GenoSafe® is a full contract research and consulting organization which specializes in evaluating the quality, safety and efficacy of innovative biological products.
We meet our clients’ specific needs by performing custom studies in strict compliance with regulatory requirements.
GenoSafe is a Good Laboratory Practices (GLP) and Good Clinical Practices (GCP) compliant facility.
GenoSafe is eligible for the CIR (research tax credit). Our clients may include the R&D Services performed at GenoSafe in their own research tax credit calculation.
GenoSafe SAS, a French “société par actions simplifiée” (simplified joint-stock company) registered under French law with its principal place of business at 1 rue de l’Internationale, BP40064, 91002 EVRY Cedex, FRANCE.

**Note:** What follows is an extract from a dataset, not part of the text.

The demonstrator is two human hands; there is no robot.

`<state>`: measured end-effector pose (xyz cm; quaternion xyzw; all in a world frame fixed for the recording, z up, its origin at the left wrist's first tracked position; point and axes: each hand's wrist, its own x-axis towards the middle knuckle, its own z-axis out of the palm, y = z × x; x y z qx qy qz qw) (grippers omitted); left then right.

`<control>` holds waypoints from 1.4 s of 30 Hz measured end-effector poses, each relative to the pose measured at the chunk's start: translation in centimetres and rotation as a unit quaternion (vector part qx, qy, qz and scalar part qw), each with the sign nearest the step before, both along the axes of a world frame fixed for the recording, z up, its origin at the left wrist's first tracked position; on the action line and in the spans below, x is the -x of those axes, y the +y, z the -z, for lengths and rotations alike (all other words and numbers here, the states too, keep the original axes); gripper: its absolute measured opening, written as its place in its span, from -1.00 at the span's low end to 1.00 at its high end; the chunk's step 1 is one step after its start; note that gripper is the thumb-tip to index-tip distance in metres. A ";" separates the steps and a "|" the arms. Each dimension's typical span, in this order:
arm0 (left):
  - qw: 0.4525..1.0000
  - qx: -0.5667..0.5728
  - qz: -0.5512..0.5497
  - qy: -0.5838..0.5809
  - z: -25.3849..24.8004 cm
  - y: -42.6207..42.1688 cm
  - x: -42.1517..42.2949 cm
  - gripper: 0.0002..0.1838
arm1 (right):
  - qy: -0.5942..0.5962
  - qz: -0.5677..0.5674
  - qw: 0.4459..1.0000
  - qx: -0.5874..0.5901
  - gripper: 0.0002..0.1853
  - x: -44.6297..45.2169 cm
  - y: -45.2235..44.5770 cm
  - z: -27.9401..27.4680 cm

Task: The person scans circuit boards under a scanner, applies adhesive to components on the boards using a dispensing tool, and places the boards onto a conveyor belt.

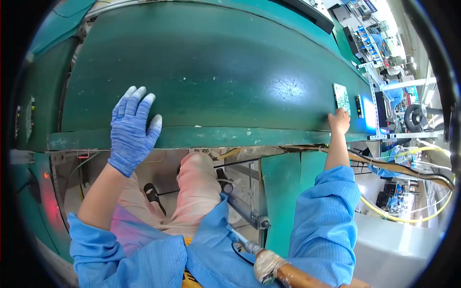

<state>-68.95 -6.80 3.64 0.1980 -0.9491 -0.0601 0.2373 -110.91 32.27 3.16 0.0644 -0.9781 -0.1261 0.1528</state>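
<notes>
My left hand (132,129), in a blue knit glove with white fingertips, rests near the front edge of the green belt (201,72). Its fingers are stretched out and it holds nothing. Far to the right, my bare right hand (340,121) has its fingers closed at the near end of a green circuit board (342,97). The board's far end shows beyond the fingers; the exact grip is partly hidden. Just right of the board is a small black part with light dots (359,106).
A white perforated metal frame (377,96) stands at the belt's right end, beside a bright glare. A dark-edged machine (312,14) sits at the far side. Yellow hoses (408,221) hang at right. A brown-handled tool or pipe (288,273) lies near my lap.
</notes>
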 end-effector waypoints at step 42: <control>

The company was incorporated in 2003 and has €650,000 in share capital.
The company is entered in the commercial register of Evry under number B 449 932 474.

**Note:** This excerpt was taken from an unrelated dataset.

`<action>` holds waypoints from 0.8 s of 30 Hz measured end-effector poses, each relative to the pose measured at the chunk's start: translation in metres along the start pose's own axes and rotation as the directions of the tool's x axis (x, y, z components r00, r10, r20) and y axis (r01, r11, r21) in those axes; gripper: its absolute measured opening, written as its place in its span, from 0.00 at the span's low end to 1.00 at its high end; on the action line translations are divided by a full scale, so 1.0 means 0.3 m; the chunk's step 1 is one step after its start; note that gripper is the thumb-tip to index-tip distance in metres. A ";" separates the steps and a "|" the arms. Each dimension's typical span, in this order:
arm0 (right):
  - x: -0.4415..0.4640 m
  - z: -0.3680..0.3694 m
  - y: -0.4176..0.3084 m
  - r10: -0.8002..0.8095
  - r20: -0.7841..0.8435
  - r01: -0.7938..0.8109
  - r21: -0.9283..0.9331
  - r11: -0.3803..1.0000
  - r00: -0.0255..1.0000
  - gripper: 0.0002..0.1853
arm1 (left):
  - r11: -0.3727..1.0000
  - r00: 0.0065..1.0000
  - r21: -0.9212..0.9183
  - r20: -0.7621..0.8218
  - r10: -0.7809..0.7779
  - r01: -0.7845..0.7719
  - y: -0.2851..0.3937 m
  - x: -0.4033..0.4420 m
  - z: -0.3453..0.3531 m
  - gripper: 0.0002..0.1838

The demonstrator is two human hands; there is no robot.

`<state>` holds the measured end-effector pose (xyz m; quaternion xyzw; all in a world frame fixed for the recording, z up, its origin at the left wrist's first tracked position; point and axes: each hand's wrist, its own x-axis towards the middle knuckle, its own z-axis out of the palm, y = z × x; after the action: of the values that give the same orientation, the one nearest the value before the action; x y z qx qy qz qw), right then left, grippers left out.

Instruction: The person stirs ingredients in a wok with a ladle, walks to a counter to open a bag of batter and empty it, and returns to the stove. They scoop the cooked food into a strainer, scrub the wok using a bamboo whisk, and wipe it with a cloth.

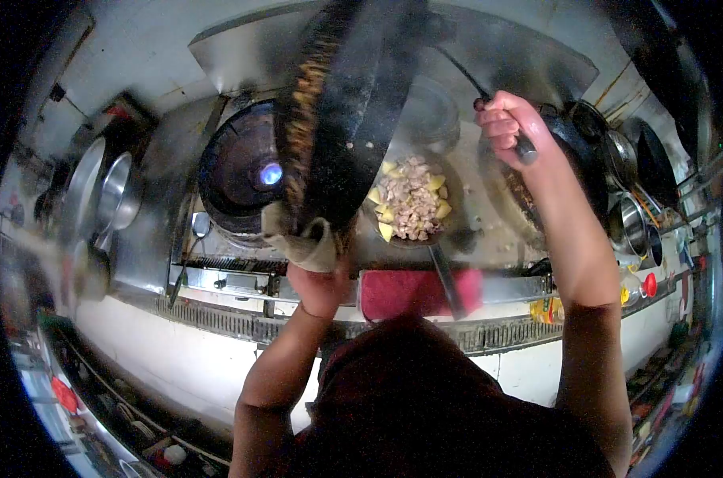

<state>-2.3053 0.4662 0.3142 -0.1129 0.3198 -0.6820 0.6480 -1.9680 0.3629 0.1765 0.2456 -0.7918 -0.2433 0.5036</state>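
My left hand is closed on the near edge of a large dark wok, with a folded beige cloth between. The wok is lifted and tilted steeply, and its rim is crusted brown. Up on the right, my right hand grips a long-handled utensil; its head is hidden at the wok, so I cannot tell its kind. Below the wok's right side, pale meat pieces and yellow chunks fill a round vessel whose dark handle points toward me.
At left, a burner shows a blue flame. A small ladle lies beside it. A red cloth rests on the front edge. Metal bowls stand at left, and several pans at right. Another dark wok sits behind my right forearm.
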 end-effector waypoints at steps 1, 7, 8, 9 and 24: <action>0.026 0.019 -0.001 0.017 -0.033 -0.019 -0.074 0.997 0.999 0.05 | 0.985 0.997 -0.165 -0.060 -0.054 0.044 -0.023 0.003 -0.016 0.20; 0.206 0.046 0.006 0.098 -0.218 -0.179 -0.393 0.902 0.971 0.03 | 0.546 0.684 -0.668 -0.076 -0.726 0.505 -0.128 0.170 -0.206 0.17; 0.230 0.018 0.021 0.022 -0.236 -0.158 -0.574 0.804 0.972 0.05 | 0.433 0.594 -0.718 -0.035 -0.804 0.544 -0.150 0.200 -0.256 0.18; 0.246 0.008 0.030 -0.060 -0.235 -0.136 -0.732 0.668 0.970 0.07 | 0.313 0.500 -0.762 0.015 -0.866 0.566 -0.188 0.228 -0.306 0.19; 0.241 -0.695 0.256 -0.416 -0.537 -0.527 -0.837 0.151 0.734 0.16 | -0.052 0.226 -0.820 0.217 -0.949 0.570 -0.592 0.038 -0.463 0.25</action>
<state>-2.3711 0.4608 0.0902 -0.2361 0.8960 -0.2607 0.2710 -1.8193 0.2015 0.1238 0.4564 -0.1579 -0.7406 0.4671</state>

SIRET company registration number: 449 932 474 000 25.
The financial situation of GenoSafe has been rated “H3+” (very strong) by the “Banque de France”.
Placing our clients (biotechs, pharmaceutical companies and academic organizations) at the core of everything we do is our first priority.
We assist them with customized services all along the development of their product, from the proof of concept (POC) through to market launch.
We provide a continuum of solutions adapted to their specific needs during the different stages of the product development.
Our activities encompass 4 main domains of activities:
- Preclinical development
- Quality Control testing – Product characterization
- Clinical Development – Follow-up of subjects
- Regulatory Affairs Consulting and administration support
We specialize in the evaluation of cellular and gene therapy products and also other types of product such as vaccines, recombinant proteins, monoclonal antibodies, chemical drugs, cosmetics …
Our core offering is based on expertise in complementary scientific fields: molecular biology, immunology and the control and use of viral vectors and cell lines.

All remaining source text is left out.